→ **Exercise brief**
Lines before the one containing "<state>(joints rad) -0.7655" in the records below are to be left out; that line and all after it, through the end, are to be retyped exactly.

--

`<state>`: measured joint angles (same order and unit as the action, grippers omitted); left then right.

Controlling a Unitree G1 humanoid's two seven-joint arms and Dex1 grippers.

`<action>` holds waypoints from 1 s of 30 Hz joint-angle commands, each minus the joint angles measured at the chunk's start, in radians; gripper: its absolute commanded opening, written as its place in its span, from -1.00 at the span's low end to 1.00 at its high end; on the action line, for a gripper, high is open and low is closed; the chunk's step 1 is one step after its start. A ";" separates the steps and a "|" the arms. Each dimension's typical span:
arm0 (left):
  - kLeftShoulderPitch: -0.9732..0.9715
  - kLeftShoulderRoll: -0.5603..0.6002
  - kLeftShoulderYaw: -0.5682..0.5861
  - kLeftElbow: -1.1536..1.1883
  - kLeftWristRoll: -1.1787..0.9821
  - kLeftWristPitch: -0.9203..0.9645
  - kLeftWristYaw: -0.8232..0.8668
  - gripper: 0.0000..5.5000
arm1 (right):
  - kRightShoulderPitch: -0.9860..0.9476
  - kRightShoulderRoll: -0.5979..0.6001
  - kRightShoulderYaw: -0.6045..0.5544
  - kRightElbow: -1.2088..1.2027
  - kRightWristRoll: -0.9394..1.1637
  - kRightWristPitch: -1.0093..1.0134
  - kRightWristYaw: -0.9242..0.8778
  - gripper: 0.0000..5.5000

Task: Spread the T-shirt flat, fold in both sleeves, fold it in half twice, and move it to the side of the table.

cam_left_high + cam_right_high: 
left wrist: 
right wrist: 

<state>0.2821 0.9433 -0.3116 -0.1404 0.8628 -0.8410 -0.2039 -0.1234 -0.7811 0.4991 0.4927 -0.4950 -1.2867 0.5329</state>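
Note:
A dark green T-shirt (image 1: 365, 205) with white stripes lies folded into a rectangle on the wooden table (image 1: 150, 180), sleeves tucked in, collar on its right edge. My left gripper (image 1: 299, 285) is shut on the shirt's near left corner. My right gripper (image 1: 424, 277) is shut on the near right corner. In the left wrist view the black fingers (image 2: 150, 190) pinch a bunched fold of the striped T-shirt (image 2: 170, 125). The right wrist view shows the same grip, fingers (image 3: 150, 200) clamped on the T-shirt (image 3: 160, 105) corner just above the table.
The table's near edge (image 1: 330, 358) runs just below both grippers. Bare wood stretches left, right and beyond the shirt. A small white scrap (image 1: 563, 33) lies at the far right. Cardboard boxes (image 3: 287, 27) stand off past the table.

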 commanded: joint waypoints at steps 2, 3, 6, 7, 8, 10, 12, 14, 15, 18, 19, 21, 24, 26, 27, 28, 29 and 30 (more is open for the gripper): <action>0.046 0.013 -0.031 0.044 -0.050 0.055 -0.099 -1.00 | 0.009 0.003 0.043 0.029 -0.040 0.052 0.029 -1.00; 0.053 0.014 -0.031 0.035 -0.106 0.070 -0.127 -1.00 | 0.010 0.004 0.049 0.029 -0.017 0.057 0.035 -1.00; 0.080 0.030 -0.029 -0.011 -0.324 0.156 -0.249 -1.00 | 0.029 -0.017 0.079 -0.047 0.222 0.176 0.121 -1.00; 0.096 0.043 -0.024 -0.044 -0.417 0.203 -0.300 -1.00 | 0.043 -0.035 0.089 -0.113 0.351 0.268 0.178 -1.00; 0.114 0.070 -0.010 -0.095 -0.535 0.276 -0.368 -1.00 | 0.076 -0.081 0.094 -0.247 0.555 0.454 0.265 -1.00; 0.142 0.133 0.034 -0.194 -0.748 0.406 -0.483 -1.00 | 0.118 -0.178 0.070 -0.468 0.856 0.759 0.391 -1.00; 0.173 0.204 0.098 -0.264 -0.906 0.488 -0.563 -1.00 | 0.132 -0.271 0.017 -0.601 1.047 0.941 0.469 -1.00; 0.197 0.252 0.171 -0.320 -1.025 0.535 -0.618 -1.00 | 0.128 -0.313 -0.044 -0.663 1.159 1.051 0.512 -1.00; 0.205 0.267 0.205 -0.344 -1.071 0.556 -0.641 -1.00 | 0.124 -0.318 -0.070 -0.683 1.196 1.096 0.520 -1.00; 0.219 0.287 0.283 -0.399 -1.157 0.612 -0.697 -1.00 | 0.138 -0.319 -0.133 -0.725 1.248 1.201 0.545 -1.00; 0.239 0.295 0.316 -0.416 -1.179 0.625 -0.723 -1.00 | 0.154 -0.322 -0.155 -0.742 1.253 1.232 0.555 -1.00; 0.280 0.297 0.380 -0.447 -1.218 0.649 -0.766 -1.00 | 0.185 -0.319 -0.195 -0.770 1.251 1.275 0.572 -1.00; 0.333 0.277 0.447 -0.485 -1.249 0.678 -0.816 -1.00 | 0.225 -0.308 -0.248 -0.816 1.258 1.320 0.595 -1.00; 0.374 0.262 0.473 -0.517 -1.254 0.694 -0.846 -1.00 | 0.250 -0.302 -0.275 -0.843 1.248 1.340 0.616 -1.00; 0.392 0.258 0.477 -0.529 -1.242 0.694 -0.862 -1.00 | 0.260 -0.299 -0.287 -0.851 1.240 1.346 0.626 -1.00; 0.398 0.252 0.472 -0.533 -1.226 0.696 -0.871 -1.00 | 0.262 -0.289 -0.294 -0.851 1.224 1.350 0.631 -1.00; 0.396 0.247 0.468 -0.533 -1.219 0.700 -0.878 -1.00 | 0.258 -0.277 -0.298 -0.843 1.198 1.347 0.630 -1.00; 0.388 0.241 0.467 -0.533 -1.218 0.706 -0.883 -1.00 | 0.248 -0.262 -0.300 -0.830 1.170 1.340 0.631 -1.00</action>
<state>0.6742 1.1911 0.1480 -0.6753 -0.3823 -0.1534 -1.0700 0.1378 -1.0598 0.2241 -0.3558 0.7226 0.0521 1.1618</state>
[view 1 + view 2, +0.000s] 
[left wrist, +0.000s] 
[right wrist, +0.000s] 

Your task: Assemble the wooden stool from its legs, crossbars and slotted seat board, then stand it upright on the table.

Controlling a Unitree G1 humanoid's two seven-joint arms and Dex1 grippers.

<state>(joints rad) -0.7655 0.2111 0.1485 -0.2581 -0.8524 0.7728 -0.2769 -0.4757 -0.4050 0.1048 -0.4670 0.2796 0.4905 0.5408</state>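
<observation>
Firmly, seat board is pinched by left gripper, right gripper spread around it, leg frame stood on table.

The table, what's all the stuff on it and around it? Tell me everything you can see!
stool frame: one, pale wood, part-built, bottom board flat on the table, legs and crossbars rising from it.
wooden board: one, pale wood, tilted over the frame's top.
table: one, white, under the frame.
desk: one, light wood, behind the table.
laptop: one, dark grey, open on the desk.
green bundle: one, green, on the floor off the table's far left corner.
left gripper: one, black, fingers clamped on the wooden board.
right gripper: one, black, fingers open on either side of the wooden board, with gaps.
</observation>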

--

→ **Reply to the exercise**
<state>(joints rad) -0.7655 0.2111 0.1485 -0.2581 -0.8524 0.7728 -0.2769 -0.4757 -0.4050 0.1048 -0.4670 0.2796 0.4905 0.5408</state>
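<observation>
Firmly, seat board is pinched by left gripper, right gripper spread around it, leg frame stood on table.

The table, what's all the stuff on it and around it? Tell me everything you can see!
stool frame: one, pale wood, part-built, bottom board flat on the table, legs and crossbars rising from it.
wooden board: one, pale wood, tilted over the frame's top.
table: one, white, under the frame.
desk: one, light wood, behind the table.
laptop: one, dark grey, open on the desk.
green bundle: one, green, on the floor off the table's far left corner.
left gripper: one, black, fingers clamped on the wooden board.
right gripper: one, black, fingers open on either side of the wooden board, with gaps.
</observation>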

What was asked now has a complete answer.